Murdoch barely spoke a word on their way to Morro Coyo. He had aged ten years since last seeing Beth and Katie at Jim and Alicia McIntyre’s wedding. Hard to believe it had only been three weeks. Scott clapped his father on the knee before getting down from the carriage. He was glad he didn’t have to break the news to the Eliots about Johnny; there was no good way of saying it.
Murdoch wasted no time. As soon as he and Scott had helped Beth and Katie from the coach, he told them. “Johnny sends his apologies for not being here to meet you, but he’s been shot. He’s confined to his bed.”
“Oh my goodness, will he be all right?” Beth put a hand to her heart.
“He will, but it was a close call.” Murdoch looked to his feet. “If I had my wits about me sooner, I’d have warned you before you left San Francisco—in case you didn’t want to be here.”
“Of course we want to be here.” Beth clasped Murdoch’s hands and was rewarded with a weak smile. “But do you want to be bothered with visitors? We can return to my brother’s by the next stage if you can’t cope with us.”
Scott was intrigued by the way the two friends communicated without speaking. Beth let go of his father’s hands and hugged him. The tension of the past few days seemed to melt from Murdoch’s shoulders.

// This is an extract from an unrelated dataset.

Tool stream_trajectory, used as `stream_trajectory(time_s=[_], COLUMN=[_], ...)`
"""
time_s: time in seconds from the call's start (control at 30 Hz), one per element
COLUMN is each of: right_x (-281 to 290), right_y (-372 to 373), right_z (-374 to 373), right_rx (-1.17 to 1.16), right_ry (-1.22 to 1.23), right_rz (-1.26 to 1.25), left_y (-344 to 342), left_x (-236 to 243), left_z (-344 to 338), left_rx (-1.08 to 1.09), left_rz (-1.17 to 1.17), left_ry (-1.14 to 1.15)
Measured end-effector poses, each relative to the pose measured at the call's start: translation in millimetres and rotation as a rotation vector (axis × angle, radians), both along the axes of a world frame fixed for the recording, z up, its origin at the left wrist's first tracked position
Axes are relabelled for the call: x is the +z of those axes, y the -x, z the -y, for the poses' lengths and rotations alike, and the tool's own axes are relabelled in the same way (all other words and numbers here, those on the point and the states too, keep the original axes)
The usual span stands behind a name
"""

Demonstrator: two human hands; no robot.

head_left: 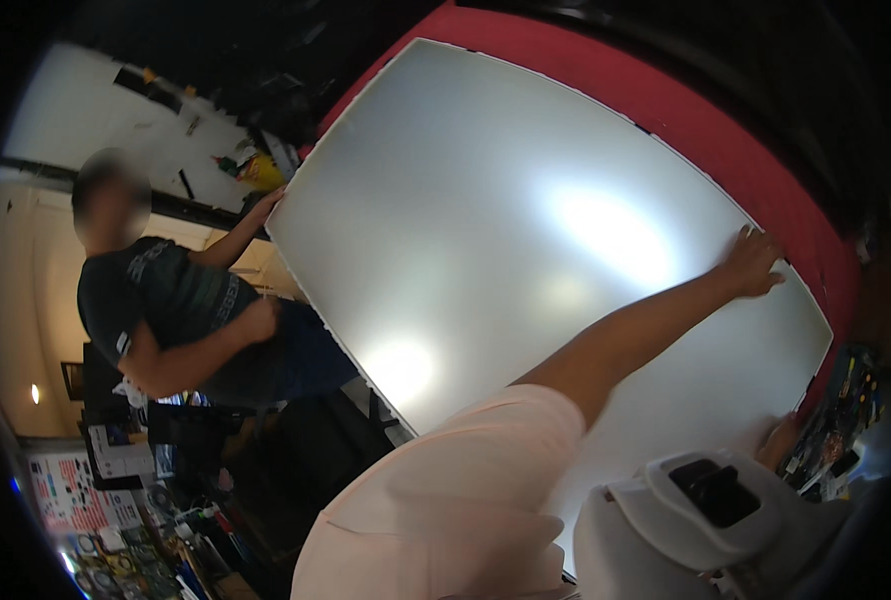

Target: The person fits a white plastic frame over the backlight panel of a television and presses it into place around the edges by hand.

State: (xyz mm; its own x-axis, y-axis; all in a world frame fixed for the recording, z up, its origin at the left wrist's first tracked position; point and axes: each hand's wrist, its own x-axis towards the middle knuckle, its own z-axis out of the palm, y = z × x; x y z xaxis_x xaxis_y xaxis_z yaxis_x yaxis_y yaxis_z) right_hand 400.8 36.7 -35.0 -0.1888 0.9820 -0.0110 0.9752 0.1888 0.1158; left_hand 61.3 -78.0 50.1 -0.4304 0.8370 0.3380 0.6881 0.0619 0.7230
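Note:
A large white translucent sheet (445,200), glossy with bright light reflections, spans the middle of the view. My left arm, in a pale pink sleeve, reaches across it. At the sheet's far right edge lies my left hand (751,264), fingers spread over the rim. Lower down, by the right corner, my right hand (779,440) touches or nears the edge; its fingers are mostly hidden. On the left, a co-worker's hand (268,203) is at the sheet's left corner, while that person's other hand (258,319) is held closed at the waist.
Red surface (605,75) shows beyond the sheet's far edge. Tools (850,395) crowd the right side. A white-grey device (705,510) with a dark recess blocks the lower right. The co-worker (175,300) stands at left, above a cluttered area with boxes (120,455).

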Motion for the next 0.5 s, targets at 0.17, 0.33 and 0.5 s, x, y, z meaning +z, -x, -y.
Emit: stream_trajectory(time_s=[0.17,0.33,0.5], right_x=[49.5,90.8,81.5], right_y=[-14.0,0.6,48.1], right_z=[35.9,102.3,258.1], right_rx=[-0.087,0.251,0.406], right_ry=[-0.032,-0.3,0.283], right_rz=[-0.209,-0.41,-1.236], left_y=[-39.1,-77.9,-136.8], left_x=[9.2,29.0,54.2], left_z=[205.7,424.0,569.4], left_rx=[0.146,0.338,0.555], left_rz=[0.175,0.205,0.28], left_ry=[-0.084,0.156,0.251])
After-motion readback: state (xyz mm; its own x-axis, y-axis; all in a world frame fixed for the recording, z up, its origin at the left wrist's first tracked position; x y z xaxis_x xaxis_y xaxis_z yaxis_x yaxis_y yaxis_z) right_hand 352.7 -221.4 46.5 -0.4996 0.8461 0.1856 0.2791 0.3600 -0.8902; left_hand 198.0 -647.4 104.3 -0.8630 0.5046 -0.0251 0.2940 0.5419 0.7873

“How did it happen?” Beth looked between Murdoch and Scott. “I thought Johnny had given up his life as a shootist.”
“He has.” Murdoch’s tone brooked no argument. “It wasn’t his fault.”
“Things like this don’t normally happen here.” Scott wasn’t sure why he felt the need to say that, but the alarm lingering in Katie’s eyes may have had something to do with it. The last thing he wanted her to think was that the San Joaquin Valley was some uncivilised frontier and his brother was still hiring his gun or attracting those that were. “It was an accident. An argument between Emily’s brother and a business associate got out of hand. Johnny was caught in the crossfire.”
Beth continued to ask questions as Scott transferred the ladies’ luggage to the carryall. Katie didn’t say anything, but she kept looking around and every time Scott reached for the next bag—the Eliots did not travel light—he saw her eyes fixed on a man with a gun.
“Emily’s brother is now in jail awaiting trial for fraud, and the man who shot Johnny was buried six days ago.” Murdoch handed Beth up into the front seat of the carryall and then climbed up to the driver’s seat next to her. Scott was relieved his father didn’t say who killed Collier. The sheriff was mentioned and Johnny exonerated. There was no need to distress their guests further with unnecessary detail. Where had Scott heard that sentiment before? He helped Katie into the carriage and joined her on the back seat.
She didn’t say a word until they left the outskirts of town; she seemed enthralled by the buildings and people they passed along the way. Eventually she did turn around and look at him, but sadly, her gaze settled on his hip. “Why do all the men here wear guns?”
Scott stiffened. “I wouldn’t say all.” Damn it. Why hadn’t he left his gun belt behind? Murdoch wouldn’t have travelled the Morro Coyo road completely unarmed, but if even one of them had greeted the Eliots not wearing a weapon, it would have given a better impression. If he hadn’t worn one, maybe Katie would have been less likely to notice the others. “I suppose most of us working on ranches do, but these days a gun is used more for scaring the cattle in the right direction than anything else.”
He could see the rifle on the ledge under the driver’s seat. It wasn’t that obvious unless you knew it was there. Looking away in case Katie followed his line of sight, he focused on the smooth leather upholstery between them instead. Their hands were a mere finger width apart. He had visions of taking hold of hers and telling her not to worry. Nonsense. What was he thinking? It was far too soon for that. He banished his hand to a jacket pocket, and glanced over to see if Katie had noticed. Her eyes flickered away from the rifle, not his hand, and Scott’s fingers tightened to a fist.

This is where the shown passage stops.